====== Data excerpts
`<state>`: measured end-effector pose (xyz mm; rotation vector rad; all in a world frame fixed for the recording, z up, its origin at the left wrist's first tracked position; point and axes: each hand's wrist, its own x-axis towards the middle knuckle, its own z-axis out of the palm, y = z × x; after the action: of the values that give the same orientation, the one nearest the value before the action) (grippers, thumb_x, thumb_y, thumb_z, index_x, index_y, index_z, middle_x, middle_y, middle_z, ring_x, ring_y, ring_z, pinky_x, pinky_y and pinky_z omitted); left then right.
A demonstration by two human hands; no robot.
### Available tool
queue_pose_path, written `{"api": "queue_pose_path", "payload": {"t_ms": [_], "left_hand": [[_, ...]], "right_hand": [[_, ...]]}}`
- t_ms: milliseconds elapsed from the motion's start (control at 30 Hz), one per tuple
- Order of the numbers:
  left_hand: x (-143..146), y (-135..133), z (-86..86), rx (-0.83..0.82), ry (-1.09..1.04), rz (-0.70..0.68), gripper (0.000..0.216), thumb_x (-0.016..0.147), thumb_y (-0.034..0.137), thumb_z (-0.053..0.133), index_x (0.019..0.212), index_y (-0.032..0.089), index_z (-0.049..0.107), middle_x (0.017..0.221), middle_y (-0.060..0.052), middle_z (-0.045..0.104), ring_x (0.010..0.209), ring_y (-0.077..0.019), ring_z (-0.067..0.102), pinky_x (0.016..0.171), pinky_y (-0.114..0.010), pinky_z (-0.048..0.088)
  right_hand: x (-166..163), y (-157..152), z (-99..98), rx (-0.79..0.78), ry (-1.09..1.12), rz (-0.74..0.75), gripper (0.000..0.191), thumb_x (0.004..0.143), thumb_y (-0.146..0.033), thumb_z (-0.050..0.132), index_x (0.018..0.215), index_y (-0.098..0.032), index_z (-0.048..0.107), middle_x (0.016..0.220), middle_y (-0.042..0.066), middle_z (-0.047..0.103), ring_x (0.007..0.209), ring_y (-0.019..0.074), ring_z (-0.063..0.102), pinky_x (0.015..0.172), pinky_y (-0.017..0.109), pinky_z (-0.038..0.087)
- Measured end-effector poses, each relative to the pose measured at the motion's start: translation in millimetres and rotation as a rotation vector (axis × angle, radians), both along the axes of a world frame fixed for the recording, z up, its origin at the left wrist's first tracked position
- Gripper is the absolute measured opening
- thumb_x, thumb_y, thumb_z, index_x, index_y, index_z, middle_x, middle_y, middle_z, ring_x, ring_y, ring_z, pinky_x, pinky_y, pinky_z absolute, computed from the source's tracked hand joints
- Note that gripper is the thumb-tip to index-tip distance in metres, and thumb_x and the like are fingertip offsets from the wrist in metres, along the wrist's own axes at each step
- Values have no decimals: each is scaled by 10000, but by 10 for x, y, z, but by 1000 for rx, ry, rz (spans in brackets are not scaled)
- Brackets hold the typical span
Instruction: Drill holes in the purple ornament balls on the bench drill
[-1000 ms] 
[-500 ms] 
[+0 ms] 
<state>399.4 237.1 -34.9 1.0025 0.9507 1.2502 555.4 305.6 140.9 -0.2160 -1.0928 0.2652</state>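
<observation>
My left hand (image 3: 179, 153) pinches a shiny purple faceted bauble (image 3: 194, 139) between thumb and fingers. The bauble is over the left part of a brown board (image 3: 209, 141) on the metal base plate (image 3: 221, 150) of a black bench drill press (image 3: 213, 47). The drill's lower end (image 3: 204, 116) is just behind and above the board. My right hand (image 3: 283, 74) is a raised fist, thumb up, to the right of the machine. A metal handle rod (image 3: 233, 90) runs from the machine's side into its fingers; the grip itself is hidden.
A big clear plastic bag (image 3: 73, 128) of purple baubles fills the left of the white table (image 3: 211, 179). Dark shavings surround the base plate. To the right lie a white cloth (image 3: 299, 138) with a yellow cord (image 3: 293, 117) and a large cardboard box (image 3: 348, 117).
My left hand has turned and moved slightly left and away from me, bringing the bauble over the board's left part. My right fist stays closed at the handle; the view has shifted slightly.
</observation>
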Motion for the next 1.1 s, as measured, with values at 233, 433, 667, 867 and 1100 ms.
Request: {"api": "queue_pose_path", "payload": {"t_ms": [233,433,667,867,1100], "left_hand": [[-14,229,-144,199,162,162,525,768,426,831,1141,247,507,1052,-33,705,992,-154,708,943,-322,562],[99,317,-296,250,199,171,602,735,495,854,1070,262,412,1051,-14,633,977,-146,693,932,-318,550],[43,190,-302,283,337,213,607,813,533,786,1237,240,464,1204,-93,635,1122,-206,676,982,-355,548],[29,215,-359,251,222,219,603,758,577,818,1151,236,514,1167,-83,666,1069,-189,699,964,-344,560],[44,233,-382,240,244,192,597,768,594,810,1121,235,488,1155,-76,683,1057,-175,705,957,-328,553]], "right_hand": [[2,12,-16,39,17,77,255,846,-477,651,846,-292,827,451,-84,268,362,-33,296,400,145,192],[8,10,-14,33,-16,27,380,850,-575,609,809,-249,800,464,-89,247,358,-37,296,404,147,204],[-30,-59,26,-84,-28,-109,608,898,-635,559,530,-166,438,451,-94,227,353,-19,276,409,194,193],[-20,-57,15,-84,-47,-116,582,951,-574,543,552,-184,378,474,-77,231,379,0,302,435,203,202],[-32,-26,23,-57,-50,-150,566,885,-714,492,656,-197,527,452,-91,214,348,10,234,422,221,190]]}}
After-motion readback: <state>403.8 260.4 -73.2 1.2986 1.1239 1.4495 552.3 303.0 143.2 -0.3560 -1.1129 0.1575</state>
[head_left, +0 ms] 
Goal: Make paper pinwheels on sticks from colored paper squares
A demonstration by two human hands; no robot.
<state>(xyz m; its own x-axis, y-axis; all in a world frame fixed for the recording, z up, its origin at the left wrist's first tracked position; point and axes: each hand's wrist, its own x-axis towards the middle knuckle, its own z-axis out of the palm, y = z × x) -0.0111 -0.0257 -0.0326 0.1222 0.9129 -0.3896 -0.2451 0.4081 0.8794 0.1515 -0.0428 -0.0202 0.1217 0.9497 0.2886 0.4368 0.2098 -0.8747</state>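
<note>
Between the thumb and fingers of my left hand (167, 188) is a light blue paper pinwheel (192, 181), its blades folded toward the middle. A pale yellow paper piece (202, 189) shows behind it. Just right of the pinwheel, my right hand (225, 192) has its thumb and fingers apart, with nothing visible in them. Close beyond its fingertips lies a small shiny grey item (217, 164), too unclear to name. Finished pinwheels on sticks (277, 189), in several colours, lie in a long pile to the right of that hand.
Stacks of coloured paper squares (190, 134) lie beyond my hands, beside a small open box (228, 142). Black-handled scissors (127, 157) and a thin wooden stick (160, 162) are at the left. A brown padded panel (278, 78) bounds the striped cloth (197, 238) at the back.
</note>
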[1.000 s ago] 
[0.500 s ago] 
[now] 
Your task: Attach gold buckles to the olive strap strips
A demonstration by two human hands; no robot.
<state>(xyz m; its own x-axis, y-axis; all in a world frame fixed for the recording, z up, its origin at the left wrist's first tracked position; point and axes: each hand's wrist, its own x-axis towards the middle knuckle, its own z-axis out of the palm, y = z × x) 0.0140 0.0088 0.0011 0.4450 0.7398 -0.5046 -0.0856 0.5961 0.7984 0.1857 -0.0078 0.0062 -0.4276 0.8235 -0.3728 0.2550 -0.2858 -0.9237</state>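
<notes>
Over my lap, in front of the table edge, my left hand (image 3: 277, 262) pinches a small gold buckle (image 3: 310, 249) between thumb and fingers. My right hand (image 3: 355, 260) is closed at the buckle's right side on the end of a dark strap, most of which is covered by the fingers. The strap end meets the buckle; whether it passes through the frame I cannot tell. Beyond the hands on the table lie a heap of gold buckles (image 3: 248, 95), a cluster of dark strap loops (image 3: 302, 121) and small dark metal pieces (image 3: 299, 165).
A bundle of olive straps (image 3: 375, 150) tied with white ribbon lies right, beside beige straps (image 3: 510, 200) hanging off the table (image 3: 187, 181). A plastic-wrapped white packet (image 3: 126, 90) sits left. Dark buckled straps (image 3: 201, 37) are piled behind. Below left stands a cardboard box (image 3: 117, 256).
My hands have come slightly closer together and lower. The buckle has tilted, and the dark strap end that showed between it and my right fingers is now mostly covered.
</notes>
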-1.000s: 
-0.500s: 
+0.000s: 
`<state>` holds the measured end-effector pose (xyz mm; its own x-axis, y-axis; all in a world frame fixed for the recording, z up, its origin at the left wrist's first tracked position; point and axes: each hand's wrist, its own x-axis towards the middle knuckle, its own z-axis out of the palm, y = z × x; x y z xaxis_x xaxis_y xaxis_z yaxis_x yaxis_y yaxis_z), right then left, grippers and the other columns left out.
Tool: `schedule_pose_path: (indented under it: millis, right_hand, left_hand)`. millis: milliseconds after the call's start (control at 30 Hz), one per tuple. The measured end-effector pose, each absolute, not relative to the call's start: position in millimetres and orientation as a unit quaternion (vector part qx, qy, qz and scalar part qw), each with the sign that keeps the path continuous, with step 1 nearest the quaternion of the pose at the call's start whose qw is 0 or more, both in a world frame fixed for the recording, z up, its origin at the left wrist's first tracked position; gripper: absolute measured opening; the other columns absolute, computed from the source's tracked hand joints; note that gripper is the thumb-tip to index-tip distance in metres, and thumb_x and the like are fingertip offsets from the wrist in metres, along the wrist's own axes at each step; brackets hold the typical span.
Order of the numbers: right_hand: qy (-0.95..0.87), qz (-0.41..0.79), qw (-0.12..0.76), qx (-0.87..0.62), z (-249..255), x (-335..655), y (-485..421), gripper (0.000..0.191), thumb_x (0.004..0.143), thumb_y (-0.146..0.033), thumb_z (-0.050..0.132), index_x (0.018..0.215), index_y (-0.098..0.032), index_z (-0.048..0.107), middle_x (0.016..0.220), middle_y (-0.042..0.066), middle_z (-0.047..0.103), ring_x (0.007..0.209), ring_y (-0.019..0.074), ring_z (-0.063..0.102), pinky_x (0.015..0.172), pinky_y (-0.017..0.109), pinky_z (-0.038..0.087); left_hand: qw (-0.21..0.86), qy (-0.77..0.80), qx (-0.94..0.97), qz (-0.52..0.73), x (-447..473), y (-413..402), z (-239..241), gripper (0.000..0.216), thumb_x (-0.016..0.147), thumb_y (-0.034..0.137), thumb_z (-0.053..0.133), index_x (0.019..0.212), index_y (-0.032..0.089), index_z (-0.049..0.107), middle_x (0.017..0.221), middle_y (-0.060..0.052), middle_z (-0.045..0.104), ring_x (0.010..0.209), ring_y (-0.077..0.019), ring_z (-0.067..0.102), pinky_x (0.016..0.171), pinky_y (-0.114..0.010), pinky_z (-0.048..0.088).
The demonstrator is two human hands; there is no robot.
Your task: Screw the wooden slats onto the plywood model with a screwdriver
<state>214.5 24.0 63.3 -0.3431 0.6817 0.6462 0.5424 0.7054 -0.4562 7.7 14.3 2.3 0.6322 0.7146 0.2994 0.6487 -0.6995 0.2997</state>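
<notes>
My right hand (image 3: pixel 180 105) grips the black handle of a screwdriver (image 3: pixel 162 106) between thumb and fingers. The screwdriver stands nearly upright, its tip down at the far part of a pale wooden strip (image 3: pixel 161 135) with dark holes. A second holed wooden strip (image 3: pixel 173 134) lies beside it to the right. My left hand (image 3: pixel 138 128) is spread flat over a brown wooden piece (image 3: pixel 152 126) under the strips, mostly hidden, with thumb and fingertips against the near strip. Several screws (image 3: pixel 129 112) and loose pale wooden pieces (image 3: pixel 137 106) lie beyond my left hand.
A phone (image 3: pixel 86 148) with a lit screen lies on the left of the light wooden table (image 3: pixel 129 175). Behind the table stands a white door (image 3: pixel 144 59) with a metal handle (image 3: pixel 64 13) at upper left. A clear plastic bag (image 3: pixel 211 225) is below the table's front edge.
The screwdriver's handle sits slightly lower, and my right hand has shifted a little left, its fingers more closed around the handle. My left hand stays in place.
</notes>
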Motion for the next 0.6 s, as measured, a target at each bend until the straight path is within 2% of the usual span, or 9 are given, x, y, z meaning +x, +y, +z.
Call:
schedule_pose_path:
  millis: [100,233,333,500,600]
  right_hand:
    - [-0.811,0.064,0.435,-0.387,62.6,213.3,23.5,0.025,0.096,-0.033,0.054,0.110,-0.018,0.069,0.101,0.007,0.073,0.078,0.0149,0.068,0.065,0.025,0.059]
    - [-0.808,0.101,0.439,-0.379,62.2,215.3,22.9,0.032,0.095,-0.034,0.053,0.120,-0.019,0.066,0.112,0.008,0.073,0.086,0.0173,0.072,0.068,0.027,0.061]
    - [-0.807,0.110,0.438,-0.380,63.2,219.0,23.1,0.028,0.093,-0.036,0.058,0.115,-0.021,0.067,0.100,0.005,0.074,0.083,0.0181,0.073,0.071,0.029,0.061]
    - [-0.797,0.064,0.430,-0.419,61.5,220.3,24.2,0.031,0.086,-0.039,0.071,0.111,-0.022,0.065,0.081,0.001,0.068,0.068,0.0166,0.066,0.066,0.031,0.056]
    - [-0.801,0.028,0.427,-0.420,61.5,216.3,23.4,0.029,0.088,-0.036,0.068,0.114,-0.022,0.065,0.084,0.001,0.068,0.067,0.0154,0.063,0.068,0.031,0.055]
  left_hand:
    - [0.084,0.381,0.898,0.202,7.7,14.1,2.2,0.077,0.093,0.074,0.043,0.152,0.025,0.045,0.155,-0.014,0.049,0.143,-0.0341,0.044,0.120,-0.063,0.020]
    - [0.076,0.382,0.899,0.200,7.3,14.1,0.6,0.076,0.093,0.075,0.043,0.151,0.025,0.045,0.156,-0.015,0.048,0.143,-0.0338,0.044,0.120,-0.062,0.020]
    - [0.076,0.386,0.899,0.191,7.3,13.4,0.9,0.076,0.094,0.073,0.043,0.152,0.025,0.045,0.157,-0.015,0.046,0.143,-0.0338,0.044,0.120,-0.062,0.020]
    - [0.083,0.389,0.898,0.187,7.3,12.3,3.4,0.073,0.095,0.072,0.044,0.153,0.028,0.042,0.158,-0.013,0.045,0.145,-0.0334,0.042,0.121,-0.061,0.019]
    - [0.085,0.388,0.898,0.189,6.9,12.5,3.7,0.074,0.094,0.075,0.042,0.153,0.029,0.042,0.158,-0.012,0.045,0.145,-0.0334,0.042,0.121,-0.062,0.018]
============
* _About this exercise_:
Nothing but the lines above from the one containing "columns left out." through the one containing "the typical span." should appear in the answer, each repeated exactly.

* _Solution to this problem_:
`<state>` holds the measured end-effector pose (xyz mm; its own x-axis, y-axis; all in a world frame fixed for the recording, z up, its origin at the left wrist's first tracked position; point and axes: each hand's wrist, its own x-axis towards the middle knuckle, its own z-axis out of the palm, y = z × x; x y z xaxis_x xaxis_y xaxis_z yaxis_x yaxis_y yaxis_z), right then left, grippers and the other columns left out.
Tool: `schedule_pose_path: (indented under it: millis, right_hand, left_hand)`. millis: milliseconds after the call's start (control at 30 Hz), one per tuple. The measured end-effector pose, each absolute, not relative to the call's start: position in millimetres and orientation as a unit quaternion (vector part qx, qy, qz and scalar part qw), each with the sign that keeps the path continuous, with step 1 nearest the quaternion of the pose at the call's start whose qw is 0 or more, both in a world frame fixed for the recording, z up, its origin at the left wrist's first tracked position; gripper: absolute measured opening; the other columns absolute, computed from the source's tracked hand joints; note that gripper is the thumb-tip to index-tip distance in metres, and thumb_x and the like are fingertip offsets from the wrist in metres, along the wrist's own axes at each step; brackets hold the typical span.

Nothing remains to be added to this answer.